Can children dye their hair?

Advances in hair-dyed cosmetics and an increased freedom of self-expression in ‘alternative’ forms have recently given rise to a lot of controversy about whether children should be able to color their hair and how old this is.

There are definitely many kids who dream of pastel pink unicorns or electric blues; but what are the risks of hair dyeing on kids and what are the right items to use when we are going to dye the hair of our kids? You should also know about the disadvantages of children’s hair dyeing.

Is it safe?

One of the key things to note is that children appear to have much finer hair. As they grow, children’s hair (and skin) undergo several changes, making them more likely to respond and more vulnerable to hair damage.

What are the available safe ways to change children’s hair color?

Many research indicates that children who are prepubescent should stop coloring their hair entirely but be careful of what products if your child wants to use hair dye. Prior to puberty, the hair of a child is usually thinner and more delicate, and even the gentlest hair color formula can be easily dye kid

Semi-permanent and vegetable dyes are also better, since the hair shaft is not infiltrated by temporary colors. However, it is always important to check what components they contain (avoid harmful hydrogen peroxide, alias bleach and ammonia) and to always check for allergies by using a patch test. If you are using a wash-in colorant, your child must be able to sit still for at least 20 minutes; he must be sufficiently mature not to touch, floppy or lie down.
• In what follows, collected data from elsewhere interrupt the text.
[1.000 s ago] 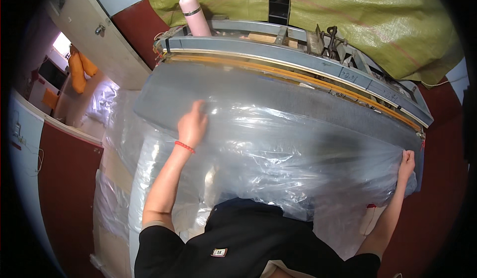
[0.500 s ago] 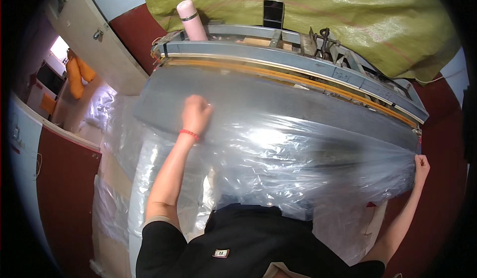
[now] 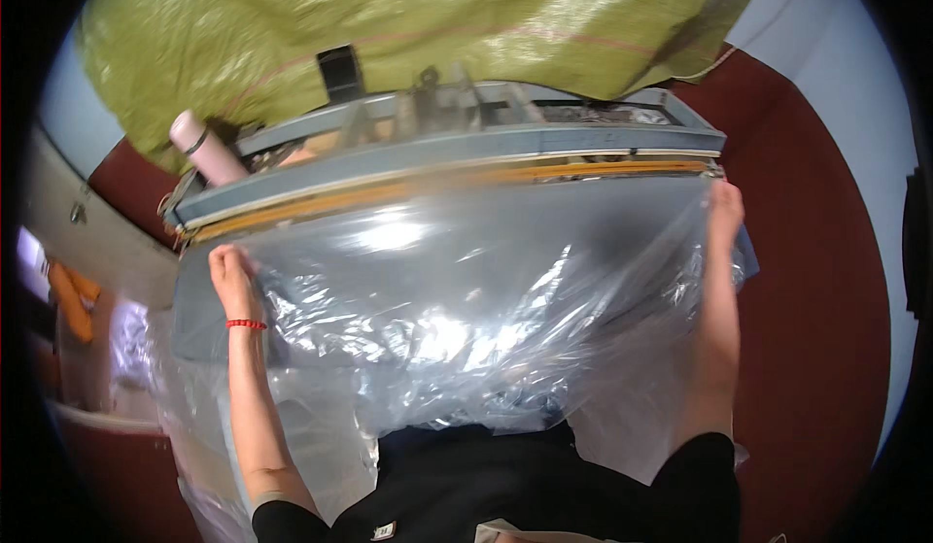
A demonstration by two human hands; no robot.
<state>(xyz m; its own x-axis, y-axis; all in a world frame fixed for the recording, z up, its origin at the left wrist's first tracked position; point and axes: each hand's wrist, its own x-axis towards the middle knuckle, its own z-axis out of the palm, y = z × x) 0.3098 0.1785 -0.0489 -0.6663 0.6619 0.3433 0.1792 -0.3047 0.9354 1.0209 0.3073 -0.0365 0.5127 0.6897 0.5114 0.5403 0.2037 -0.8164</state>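
Observation:
A clear plastic sheet (image 3: 457,290) stretches between my two hands over a dark grey work surface (image 3: 199,295). My left hand (image 3: 231,276), with a red bead bracelet at the wrist, is closed on the sheet's left edge. At the far right corner, close to the machine's bar, my right hand (image 3: 724,211) pinches the sheet. Wrinkles and bright glare run across the film, and its near part bunches against my black shirt. Behind it lies the long blue-grey metal frame (image 3: 466,147) of a machine, with an orange strip (image 3: 389,193) along its front.
A pink bottle (image 3: 209,152) stands at the frame's left end. A dark phone (image 3: 340,75) leans against the yellow-green tarp (image 3: 418,18) behind. More plastic film (image 3: 194,388) hangs at the left, near a door (image 3: 97,222). Dark red wall (image 3: 807,252) borders the right side.
My left hand has taken hold of the plastic sheet. My right hand has moved forward to the far right corner, drawing the film over the surface. The view has turned right.

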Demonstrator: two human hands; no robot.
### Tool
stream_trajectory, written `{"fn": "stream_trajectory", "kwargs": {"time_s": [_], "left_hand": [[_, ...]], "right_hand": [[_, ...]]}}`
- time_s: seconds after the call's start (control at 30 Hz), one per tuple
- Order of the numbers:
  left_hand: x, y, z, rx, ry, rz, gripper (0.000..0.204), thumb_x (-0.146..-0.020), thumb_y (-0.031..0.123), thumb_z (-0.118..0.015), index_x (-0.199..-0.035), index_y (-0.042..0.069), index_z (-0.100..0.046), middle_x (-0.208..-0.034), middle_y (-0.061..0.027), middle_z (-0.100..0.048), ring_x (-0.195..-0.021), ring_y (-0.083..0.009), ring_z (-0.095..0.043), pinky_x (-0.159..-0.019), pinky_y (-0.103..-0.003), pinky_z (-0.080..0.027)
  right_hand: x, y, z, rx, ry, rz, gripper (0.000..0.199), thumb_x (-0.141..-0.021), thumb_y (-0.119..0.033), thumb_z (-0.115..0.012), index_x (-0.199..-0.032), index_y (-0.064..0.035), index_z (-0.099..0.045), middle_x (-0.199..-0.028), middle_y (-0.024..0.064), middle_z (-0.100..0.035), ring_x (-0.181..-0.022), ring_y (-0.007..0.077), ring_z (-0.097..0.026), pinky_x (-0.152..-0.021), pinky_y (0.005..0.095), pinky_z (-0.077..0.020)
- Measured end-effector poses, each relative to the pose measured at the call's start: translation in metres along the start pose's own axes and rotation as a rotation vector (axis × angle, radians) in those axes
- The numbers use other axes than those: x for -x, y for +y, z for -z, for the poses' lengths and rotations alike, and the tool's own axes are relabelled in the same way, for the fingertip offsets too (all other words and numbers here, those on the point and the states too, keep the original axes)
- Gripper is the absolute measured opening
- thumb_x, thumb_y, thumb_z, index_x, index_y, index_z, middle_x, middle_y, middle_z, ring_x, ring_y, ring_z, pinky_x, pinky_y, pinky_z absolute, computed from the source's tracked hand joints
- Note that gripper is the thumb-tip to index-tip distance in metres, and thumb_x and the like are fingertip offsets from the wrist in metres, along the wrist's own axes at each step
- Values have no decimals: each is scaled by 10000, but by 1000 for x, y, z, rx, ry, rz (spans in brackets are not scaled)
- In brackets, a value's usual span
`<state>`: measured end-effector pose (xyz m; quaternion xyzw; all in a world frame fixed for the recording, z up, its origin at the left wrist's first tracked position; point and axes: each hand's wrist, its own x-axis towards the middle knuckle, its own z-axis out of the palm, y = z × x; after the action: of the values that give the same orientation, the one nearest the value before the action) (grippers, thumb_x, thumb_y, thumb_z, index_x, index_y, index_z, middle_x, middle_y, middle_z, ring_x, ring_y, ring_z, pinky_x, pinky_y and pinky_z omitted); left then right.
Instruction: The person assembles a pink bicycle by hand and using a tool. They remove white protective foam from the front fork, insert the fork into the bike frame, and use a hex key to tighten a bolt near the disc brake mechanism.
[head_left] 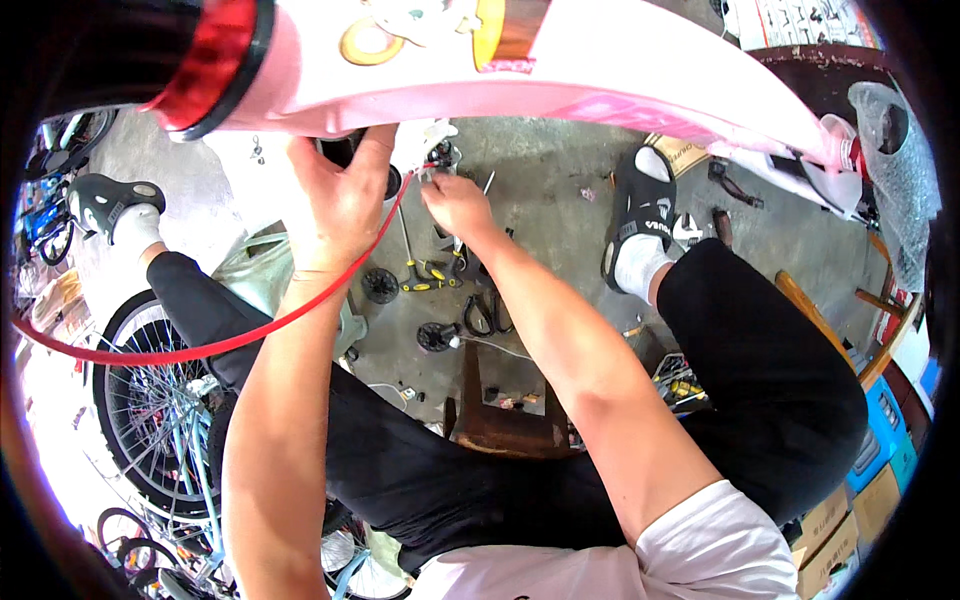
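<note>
Reaching up under the pink frame point(620, 95), the left hand point(340, 200) is clamped on a dark part while the right hand point(455, 205) is pinching the red cable point(200, 345)'s end; feeding it in seems next, calling for fine alignment.

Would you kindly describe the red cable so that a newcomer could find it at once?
Start at the big pink body panel across the top. Just beneath it the left hand and right hand work close together. The red cable runs from between them, sweeping down and left past the spoked wheel: the only thin, bright red line there.
</note>
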<state>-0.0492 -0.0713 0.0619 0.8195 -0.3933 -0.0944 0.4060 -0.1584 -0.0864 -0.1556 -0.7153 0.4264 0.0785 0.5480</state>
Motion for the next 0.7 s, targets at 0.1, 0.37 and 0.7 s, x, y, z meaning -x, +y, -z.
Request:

When you have selected your teeth, think about how you want to apply it: scanning is gentler than using films to ‘highlight’ that can be a powerful heat conductive system and dehydrate hair easily. This prevents direct contact with the scalp if done correctly. A ‘dip dye’ appearance also means that the color can be removed in a simple trim instead of a dramatic chop if it does not wash completely.

Options for low-risk

You may recall sticky spray dye and mascara walls of old, but the perfect solution for long sittings or the chance of dyeing across the bathroom and pillows is hair chalk.

Finally, it is your duty to let your kids try temporary hair dyes or to wait a couple of years. The most crucial thing is that any product used is as temporary and gentle as possible and that the expectations of your child are controlled for what the product might look like and how it will last. When they are older, they have plenty of time to unintentionally bleach their hair orange.